发送json时,我的Android应用程序没有从服务器收到任何响应

时间:2015-10-23 11:41:21

标签: php android mysql json

我试图使用php webservice将Json数据从mysql发送到Android应用程序 但我没有从服务器得到任何回复,我确信从我的网络服务的路径。 这是我的PHP代码

<?php
    header("Content-Type: application/json;charset=utf-8");
    $host = 'localhost';
    $uname = 'root';
    $pwd = '';
    $db = 'test';
    $flag = array();
    $con = mysqli_connect($host, $uname, $pwd,$db) or die('Connection Failed');
    mysqli_query($con,"SET NAME 'utf8'");
    mysqli_query($con,'SET CHARACTER SET utf8');
    $query = mysqli_query($con,"SELECT BRANCH,SUBSCRIBER,REGION,LOCATION_NO,ORG,TYPE,FOR_MONTH,PHASE_TYPE,NAME,KW_COUNTER_NO
         ,KW_LAST_READ,MULTIPLY_FACTOR,KV_COUNTER_NO,KV_LAST_READ,KV_MULTIPLY_FACTOR,KW_OPSERVER_1_LAST_READ,OP_MULTIPLY_FACTOR,
         KW_OPSERVER_2_LAST_READ,KW_OPSERVER_3_LAST_READ,NOTES,Is_Auto_Pay,Counter_Read_Digit,M_B,AMBIR,IS_NEW_COUNTER FROM last_reads");

    while($row = mysqli_fetch_array($query)) {

        $flag[] = $row;

    }

    echo json_encode($flag,JSON_UNESCAPED_UNICODE);
    mysqli_close($con);
?>

这里的广告是我的Android代码

private void webservice() {
        // TODO Auto-generated method stub
        new TheTask().executeOnExecutor(AsyncTask.THREAD_POOL_EXECUTOR);

    }
class TheTask extends AsyncTask<String,String,String>
    {

        @Override
        protected void onPostExecute(String result) {
            pb.setVisibility(View.GONE);
            Toast.makeText(getApplicationContext(), "command sent", Toast.LENGTH_LONG).show();
            resumeWebService();

        }
        protected void onProgressUpdate(Integer... progress){
            pb.setProgress(progress[0]);
        }

        @Override
        protected void onPreExecute() {
            // TODO Auto-generated method stub
        }

        @Override
        protected String doInBackground(String... params) {
            try {

                Log.d("1","1");
                HttpClient httpClient = new DefaultHttpClient();
                Log.d("1", "2");
                HttpPost httpPost = new HttpPost(ip);
                Log.d("1","3");
                HttpResponse response = httpClient.execute(httpPost);
                Log.d("1","4");
                HttpEntity entity = response.getEntity();
                Log.d("","length"+response.getEntity().getContentLength()); //return 0 !

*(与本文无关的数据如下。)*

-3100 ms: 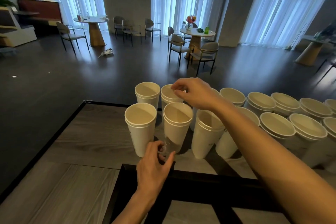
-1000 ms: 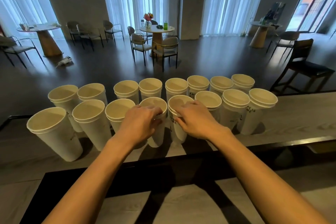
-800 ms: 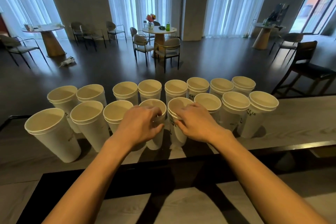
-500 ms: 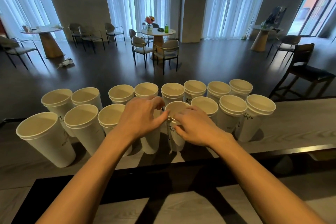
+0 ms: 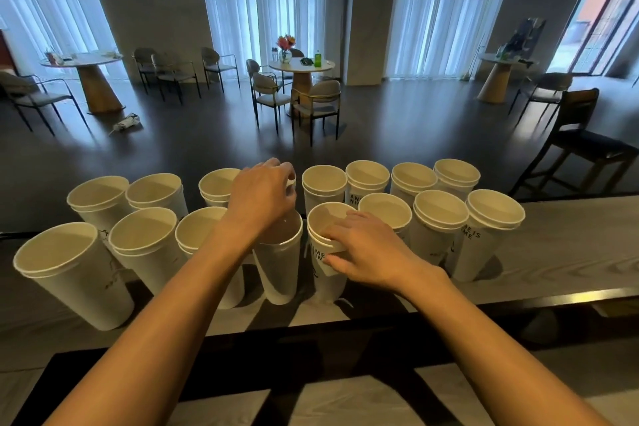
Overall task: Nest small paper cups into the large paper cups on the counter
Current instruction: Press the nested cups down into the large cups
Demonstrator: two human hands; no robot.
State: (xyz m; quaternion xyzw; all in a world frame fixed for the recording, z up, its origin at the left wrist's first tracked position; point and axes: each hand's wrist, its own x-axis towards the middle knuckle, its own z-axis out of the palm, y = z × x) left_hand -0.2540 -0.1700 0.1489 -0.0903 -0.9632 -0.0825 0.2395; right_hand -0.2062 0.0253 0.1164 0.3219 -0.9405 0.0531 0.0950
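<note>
Two rows of tall white paper cups stand on the wooden counter; most show a double rim, with a smaller cup sitting inside. My left hand hovers above a single-rimmed front-row cup, fingers curled on a white cup rim; the hand hides the rest of that cup. My right hand grips the rim and side of the neighbouring front-row cup, which bears black lettering. Both forearms reach in from the near edge.
A black raised ledge runs along the counter's near side. Beyond the counter the dark floor drops away, with round tables, chairs and a tall dark stool at the right. Bare wood lies right of the cups.
My left hand has lifted off the front cup and moved up and away, toward the back row. My right hand has stayed on the lettered cup.
</note>
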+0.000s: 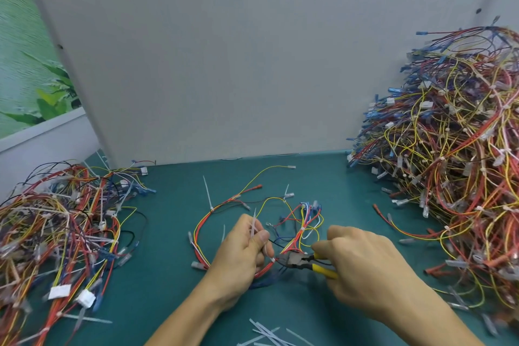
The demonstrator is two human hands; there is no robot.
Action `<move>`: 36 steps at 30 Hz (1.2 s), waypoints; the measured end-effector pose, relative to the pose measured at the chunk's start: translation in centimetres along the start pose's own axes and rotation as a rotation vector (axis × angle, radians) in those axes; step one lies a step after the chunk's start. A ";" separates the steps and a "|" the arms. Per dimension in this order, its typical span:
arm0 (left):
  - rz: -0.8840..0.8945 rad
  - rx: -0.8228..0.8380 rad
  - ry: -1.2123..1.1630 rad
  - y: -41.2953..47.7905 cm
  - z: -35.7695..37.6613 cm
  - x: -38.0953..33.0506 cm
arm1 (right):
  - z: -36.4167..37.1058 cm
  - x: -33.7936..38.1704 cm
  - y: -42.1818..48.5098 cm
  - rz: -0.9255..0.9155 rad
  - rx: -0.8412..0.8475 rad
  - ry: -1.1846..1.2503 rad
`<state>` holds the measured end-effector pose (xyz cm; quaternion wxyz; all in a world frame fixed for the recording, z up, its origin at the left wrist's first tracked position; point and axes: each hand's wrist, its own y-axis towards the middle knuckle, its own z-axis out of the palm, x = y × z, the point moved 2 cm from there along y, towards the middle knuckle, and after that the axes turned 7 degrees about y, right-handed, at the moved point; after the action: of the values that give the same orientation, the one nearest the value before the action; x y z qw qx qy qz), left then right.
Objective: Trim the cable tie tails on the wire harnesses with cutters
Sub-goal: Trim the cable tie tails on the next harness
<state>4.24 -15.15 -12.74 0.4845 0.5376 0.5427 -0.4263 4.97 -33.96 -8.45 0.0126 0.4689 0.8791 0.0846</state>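
White nylon, the cable tie tail (254, 226) stands up out of the left hand (238, 258), pinched in its grip between thumb and forefinger, just left of the cutters (302, 260) and slightly beyond them. One loose wire harness (280, 222) of red, yellow, blue and white wires loops beyond the cutters and to their left, and its red wires pass under the left fingers. The cutters' dark head meets a small white tie on those red wires, right beside the left thumb; whether the blades are closed I cannot tell. Right of the cutters, the right hand (362, 270) wraps its grip round the two yellow handles. There is one pair of cutters. At least three more uncut tails stick out of this harness. Two heaps of harnesses lie on the teal table (351, 191): a tall heap (449, 163) far right of the cutters and a low heap (61, 227) far left. Several cut tails (266, 334) lie nearer the person than the cutters.
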 end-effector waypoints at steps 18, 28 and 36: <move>-0.025 -0.010 -0.023 0.4 -0.1 0.5 | -0.5 0.7 -0.1 -0.144 -0.144 -0.121; -0.026 -0.025 -0.051 0.3 0.1 0.3 | 0.4 0.2 0.4 -0.021 0.033 -0.099; 0.167 -0.035 -0.447 0.0 -4.0 -4.9 | -0.3 0.6 0.5 0.054 -0.123 -0.120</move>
<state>3.72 -12.03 -7.27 0.6355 0.4641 0.3829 -0.4838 5.00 -33.24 -8.00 0.0916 0.4948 0.8570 0.1108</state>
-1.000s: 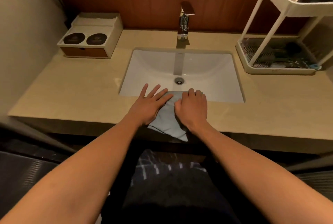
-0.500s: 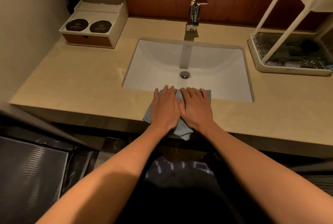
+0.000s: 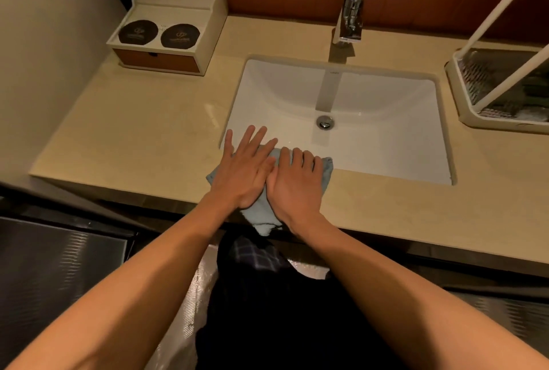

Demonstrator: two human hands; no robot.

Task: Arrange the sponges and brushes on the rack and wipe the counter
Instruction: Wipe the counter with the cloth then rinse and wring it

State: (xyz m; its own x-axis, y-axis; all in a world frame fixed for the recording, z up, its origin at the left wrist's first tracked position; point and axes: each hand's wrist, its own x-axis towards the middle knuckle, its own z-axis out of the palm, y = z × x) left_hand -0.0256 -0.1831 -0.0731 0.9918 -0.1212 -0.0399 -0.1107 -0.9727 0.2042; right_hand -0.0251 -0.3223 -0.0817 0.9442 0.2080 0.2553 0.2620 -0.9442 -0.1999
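Here, the left hand [image 3: 243, 173] and right hand [image 3: 294, 188] press flat, side by side, on a light blue cloth [image 3: 261, 216]. It lies on the beige stone counter [image 3: 133, 137] at the front rim of the white rectangular sink [image 3: 371, 137], one corner hanging over the counter's edge. Both hands' fingers are straight, the left's splayed wider. A white plastic rack [image 3: 454, 90] stands far right.

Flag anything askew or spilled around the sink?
Only the blue cloth: pressed flat under the left hand and right hand, it sits skewed, its near corner hanging off the counter front edge, its far edge reaching the sink rim. No spill or damage is visible.
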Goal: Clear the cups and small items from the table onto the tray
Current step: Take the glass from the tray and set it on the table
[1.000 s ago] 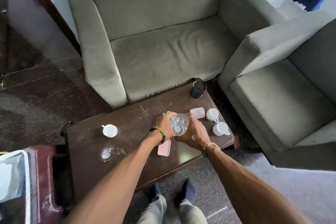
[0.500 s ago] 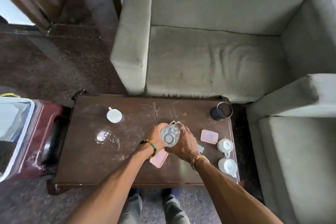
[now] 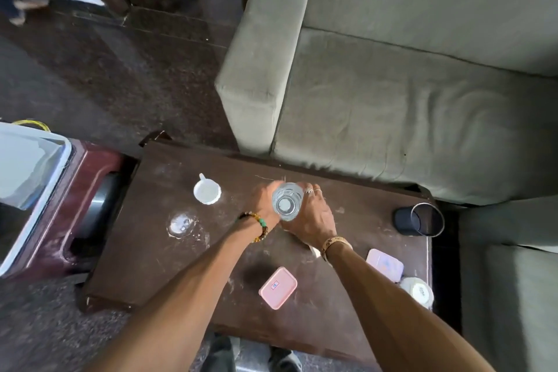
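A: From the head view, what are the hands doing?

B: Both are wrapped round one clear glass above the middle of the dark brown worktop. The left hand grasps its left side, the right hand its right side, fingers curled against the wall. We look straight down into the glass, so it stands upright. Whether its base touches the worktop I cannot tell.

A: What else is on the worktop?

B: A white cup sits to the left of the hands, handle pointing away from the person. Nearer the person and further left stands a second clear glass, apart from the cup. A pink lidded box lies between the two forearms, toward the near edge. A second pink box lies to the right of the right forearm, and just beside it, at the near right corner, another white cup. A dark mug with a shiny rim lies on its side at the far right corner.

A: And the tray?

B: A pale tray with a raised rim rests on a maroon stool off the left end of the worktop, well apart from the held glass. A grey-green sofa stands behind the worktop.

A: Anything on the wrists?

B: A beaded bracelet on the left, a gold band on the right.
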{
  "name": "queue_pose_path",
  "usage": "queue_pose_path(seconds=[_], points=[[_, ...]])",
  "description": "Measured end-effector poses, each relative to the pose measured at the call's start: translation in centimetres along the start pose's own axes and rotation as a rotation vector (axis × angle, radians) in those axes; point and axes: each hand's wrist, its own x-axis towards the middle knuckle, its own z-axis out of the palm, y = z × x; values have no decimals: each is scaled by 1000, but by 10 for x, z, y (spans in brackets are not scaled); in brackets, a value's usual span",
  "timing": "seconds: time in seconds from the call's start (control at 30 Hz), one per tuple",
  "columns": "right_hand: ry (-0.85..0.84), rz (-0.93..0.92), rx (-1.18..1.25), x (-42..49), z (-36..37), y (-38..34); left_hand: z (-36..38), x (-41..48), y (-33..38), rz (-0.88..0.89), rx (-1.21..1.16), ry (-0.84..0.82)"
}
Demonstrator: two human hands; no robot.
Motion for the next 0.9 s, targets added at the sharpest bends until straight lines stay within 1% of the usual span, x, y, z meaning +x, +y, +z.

                is = entity.getContent();
                Log.d("1","5");

            }
            catch (Exception e) {
                Log.e("Webservice 1", e.toString());
            }
            return "";
        }

任何人都可以告诉我这是什么问题吗?

1 个答案:

答案 0 :(得分:0)

通过调用doInBackground中的resumeWebService()函数来解决问题,resumeWebService()代码是

 try {

                BufferedReader reader = new BufferedReader(new InputStreamReader(is,  "utf-8" ), 8);
                StringBuilder sb = new StringBuilder();

                int i = 0;
                while((line = reader.readLine()) != null) {
                    Log.d("readline","rr"+i++);
                    sb.append(line + "\n");
                }

                is.close();
                resultSb = sb.toString();
                Log.d("sb",""+resultSb);
            }
            catch (Exception e) {
                Log.e("Webservice 2", e.toString());
            }

它应该在doInBackground而不是onPostExecute()方法